This Is Why Abortions Are Actually At A Historic Low

    The answer seems to be widely available birth control and the rise of long-term contraception methods. Congress is deciding whether some of that that will continue.

    Every month for the past few years, I've strolled into my pharmacy and out with my monthly birth control prescription without ever taking out my wallet. And every month I think to myself, Damn, that was easy.

    The rates of abortion and unplanned pregnancy in the US are currently at record lows. And experts say that increased access to highly effective birth control is primarily responsible.

    Let's start with the US abortion rate, which recently hit a record low in 2014.

    Experts say that abortions are down for reasons that have to do with birth control, not abortion restrictions.

    How do we know that? Well, it's no coincidence that unplanned pregnancies have also dropped significantly in recent years.

    Over the past decade, we've seen a rise in the use of long-acting reversible contraceptive (LARC) methods that are less prone to user error, like the IUD and the implant.

    More people use highly effective birth control when they're actually able to access and afford it.

    So that's where we are today: Access and affordability to a wide range of highly effective birth control methods have increased; meanwhile, the rates of unplanned pregnancy and abortion have decreased. Now what?

    It's unclear what might happen to the Affordable Care Act's birth control coverage mandate. We don't know if all insured Americans will go back to paying a copay for birth control, which would likely make the highly effective LARC methods more expensive than other methods like the pill or ring. Already, birth control users are tweeting about getting the IUD and making appointments to get them put in now, just in case.

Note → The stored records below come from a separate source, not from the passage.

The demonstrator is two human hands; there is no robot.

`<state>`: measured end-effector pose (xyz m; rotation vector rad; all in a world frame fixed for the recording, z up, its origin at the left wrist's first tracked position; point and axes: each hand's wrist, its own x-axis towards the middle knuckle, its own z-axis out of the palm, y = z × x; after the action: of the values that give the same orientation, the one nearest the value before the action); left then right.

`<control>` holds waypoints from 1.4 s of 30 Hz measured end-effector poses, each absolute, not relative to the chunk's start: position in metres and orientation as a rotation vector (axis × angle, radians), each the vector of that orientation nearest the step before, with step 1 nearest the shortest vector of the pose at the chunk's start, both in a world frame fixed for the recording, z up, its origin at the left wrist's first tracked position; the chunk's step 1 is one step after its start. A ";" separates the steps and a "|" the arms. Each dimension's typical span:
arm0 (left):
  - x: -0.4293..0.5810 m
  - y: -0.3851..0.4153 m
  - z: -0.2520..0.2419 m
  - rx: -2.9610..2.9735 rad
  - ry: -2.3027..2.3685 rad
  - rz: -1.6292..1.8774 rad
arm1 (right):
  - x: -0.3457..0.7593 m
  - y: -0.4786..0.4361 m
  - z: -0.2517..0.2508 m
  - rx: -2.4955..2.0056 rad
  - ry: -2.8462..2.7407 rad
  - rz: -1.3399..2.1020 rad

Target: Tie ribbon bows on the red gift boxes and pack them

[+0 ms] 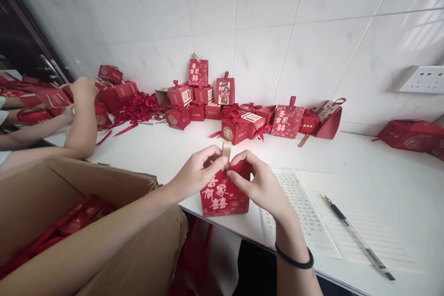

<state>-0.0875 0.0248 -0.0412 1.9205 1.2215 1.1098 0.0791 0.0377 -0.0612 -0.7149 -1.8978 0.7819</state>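
Note:
A red gift box (224, 196) with pale printed characters stands at the near edge of the white counter (166, 148). My left hand (196, 171) pinches its top from the left. My right hand (258, 185) pinches the top from the right; a black band circles that wrist. A tan strap (226, 149) sticks up between my fingertips. Both hands are closed on the box's upper flaps.
Several finished red boxes (236, 129) and loose red ribbons (138, 106) line the tiled wall. An open cardboard carton (69, 185) with flat red boxes sits at left. Another person's arm (81, 120) rests beyond it. A printed sheet (301, 203), a pen (357, 236) and red bags (409, 135) lie right.

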 end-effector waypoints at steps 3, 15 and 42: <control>-0.086 0.025 -0.042 1.917 1.250 1.159 | 0.070 0.036 -0.085 -0.709 -1.751 0.651; -0.086 0.023 -0.054 2.140 1.111 1.343 | 0.068 0.033 -0.098 -0.630 -1.757 0.104; -0.092 0.019 -0.048 2.426 0.914 1.161 | 0.067 0.032 -0.097 -0.668 -1.575 0.510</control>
<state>-0.0918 0.0189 -0.0484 2.4261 0.9143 1.1609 0.0675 0.0320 -0.0972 -0.6680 -1.5752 0.5096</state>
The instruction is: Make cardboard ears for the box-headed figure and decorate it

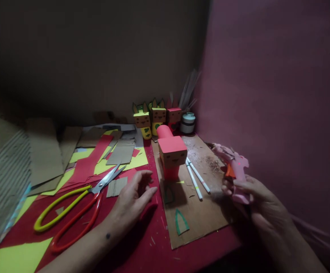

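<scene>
My right hand grips a pink glue gun at the right edge of the table, nozzle pointing left over a brown cardboard sheet. My left hand rests on red paper with loosely curled, spread fingers, holding nothing, just left of the cardboard. A red paper box figure with a cardboard face stands on the cardboard between my hands. Two small ear-shaped cardboard pieces with green edges lie in front of it. Two white pens lie beside the figure.
Large scissors with yellow and red handles lie left of my left hand. Cardboard scraps and red and yellow paper cover the left side. Three finished box figures and a small jar stand at the back. A pink wall is at the right.
</scene>
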A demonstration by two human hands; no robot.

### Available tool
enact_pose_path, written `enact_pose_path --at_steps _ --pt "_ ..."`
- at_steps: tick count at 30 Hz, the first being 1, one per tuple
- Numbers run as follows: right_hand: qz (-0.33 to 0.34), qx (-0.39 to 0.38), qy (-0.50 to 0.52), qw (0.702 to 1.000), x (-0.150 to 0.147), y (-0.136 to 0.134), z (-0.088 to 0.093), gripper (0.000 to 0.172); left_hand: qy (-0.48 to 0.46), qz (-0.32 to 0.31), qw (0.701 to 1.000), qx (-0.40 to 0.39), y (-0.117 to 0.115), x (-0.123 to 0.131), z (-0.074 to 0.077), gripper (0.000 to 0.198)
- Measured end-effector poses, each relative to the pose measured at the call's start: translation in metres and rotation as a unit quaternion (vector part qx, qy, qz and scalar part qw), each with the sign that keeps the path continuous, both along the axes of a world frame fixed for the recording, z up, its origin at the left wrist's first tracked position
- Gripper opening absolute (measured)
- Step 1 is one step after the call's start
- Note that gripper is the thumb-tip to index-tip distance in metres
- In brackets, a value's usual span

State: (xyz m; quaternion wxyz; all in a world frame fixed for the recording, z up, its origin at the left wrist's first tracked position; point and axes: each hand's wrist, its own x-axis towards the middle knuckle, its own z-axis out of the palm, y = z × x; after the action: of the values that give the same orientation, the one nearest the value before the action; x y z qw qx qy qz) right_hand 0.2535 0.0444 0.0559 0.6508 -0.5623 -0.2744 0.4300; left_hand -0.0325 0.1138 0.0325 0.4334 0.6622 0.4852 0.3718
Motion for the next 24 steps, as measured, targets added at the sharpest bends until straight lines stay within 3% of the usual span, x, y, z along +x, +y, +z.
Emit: enact_pose_path --at_steps 4,7,11,13,15,17,20,24 --pt "0.077 0.064 0.039 0.994 -0.002 -0.003 0.008 0.018 0.002 -0.006 1.0 0.025 0.015 0.011 0.005 0.044" --pt "0.062 0.106 -0.054 0.991 -0.004 -0.004 0.017 0.022 -0.02 -0.016 0.999 0.028 0.026 0.023 0.002 0.052" --pt "0.073 0.092 -0.199 0.973 -0.004 -0.008 0.038 0.02 -0.06 -0.016 0.998 0.03 0.036 0.037 -0.004 0.059" --pt "0.101 0.102 -0.251 0.957 -0.006 -0.007 0.053 0.017 -0.073 -0.018 0.997 0.031 0.039 0.042 -0.003 0.059" --pt "0.174 0.128 -0.284 0.934 -0.009 -0.003 0.068 0.017 -0.081 -0.022 0.996 0.032 0.04 0.047 -0.001 0.056" --pt "0.266 0.159 -0.312 0.898 -0.014 0.003 0.082 0.035 -0.088 -0.03 0.995 0.034 0.041 0.05 0.002 0.051" --pt "0.308 0.175 -0.343 0.87 -0.022 0.013 0.095 0.04 -0.1 -0.043 0.993 0.034 0.042 0.052 0.003 0.046" --pt "0.315 0.167 -0.388 0.85 -0.031 0.023 0.099 0.036 -0.121 -0.052 0.991 0.026 0.044 0.051 -0.005 0.045"
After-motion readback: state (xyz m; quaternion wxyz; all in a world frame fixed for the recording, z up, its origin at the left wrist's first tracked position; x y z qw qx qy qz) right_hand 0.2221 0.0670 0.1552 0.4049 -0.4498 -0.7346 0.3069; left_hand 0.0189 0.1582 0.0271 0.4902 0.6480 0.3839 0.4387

    "If there are fewer women with health insurance, or health insurance that doesn't cover contraceptives, then women are not going to have the same capacity to prevent unplanned pregnancy," says Jones.

    What we do know is that low-income women have a higher rate of unplanned pregnancy, and factors like Title X and Medicaid expansion have been helping many of them access free or low-cost birth control, which can bring that rate down.

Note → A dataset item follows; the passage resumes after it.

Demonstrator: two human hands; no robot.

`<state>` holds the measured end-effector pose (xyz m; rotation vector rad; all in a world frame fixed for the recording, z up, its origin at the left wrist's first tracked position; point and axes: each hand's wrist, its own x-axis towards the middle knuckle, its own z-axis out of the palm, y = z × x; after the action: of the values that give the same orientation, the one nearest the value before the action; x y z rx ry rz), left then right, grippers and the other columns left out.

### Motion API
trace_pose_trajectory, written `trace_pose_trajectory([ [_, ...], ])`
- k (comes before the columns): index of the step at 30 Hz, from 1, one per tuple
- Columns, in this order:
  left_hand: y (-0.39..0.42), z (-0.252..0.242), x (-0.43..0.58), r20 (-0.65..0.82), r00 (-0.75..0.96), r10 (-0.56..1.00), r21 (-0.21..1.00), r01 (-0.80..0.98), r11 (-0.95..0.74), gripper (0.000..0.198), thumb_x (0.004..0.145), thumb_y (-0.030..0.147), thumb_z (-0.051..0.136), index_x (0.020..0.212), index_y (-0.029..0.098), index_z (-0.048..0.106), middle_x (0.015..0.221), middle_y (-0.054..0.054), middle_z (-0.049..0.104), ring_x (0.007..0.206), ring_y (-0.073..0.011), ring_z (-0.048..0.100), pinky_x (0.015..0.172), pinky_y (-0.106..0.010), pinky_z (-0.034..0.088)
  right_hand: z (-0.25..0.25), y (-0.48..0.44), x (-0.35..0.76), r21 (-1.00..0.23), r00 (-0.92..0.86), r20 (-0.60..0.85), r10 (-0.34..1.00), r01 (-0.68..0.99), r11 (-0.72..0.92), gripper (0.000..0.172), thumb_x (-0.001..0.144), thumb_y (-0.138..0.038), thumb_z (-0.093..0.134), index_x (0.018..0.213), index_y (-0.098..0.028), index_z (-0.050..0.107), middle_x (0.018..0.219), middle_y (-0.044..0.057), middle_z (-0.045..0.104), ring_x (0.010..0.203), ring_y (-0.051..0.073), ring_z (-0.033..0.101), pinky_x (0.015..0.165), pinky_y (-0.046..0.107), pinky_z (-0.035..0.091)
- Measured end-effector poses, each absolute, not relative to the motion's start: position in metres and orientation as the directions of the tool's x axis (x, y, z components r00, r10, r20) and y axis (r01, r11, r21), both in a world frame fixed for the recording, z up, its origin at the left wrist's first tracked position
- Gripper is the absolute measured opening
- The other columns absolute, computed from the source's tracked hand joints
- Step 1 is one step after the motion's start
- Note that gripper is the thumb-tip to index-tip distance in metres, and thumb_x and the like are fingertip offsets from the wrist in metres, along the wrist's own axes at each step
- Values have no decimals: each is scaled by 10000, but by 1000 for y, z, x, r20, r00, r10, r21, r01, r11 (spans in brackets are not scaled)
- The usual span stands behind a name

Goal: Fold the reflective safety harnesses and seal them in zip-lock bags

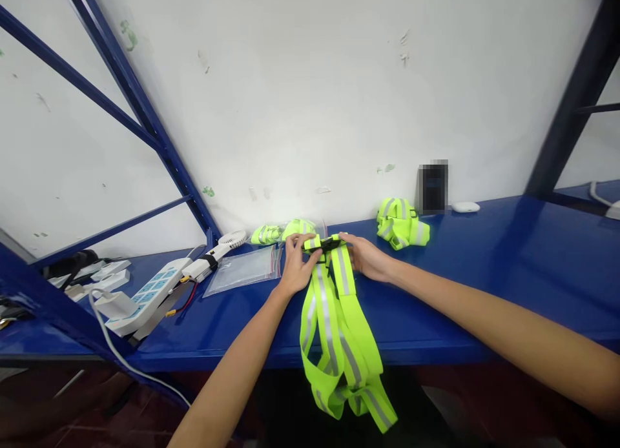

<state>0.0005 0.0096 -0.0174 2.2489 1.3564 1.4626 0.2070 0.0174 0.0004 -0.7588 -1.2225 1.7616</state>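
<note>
Between my two hands is a neon-yellow reflective strap harness (346, 277) with grey stripes and a black buckle (330, 243) at its top. My left hand (296, 265) pinches the strap at the buckle's left side, thumb in front. On the other side my right hand (364, 257) grips the strap near the buckle, its fingers partly hidden behind the band. The long loops hang down over the front edge of the blue shelf (436, 306). Behind my left hand lie bundled yellow straps (298, 228); another rolled strap bundle (401, 225) sits farther right, near the wall.
Clear zip bags (247, 269) lie left of my hands. Beyond them are a small white fan (232, 239), a power strip (150, 293) and a cable (109, 341). A dark pixelated object (433, 186) and a white case (465, 207) stand by the wall. Blue posts (145, 112) frame the shelf.
</note>
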Motion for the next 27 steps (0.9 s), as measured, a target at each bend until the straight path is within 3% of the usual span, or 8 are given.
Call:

    And then there's Planned Parenthood. "Defunding" Planned Parenthood — which Republicans in Congress want — would prohibit them from getting Medicaid reimbursements or Title X funds, which means they could no longer serve low-income patients that rely on those programs.

    If birth control and family planning services remain accessible and affordable, Fey says we can anticipate more increases in the most effective birth control methods and further declines in unplanned pregnancies. "What you don't want to do is go back."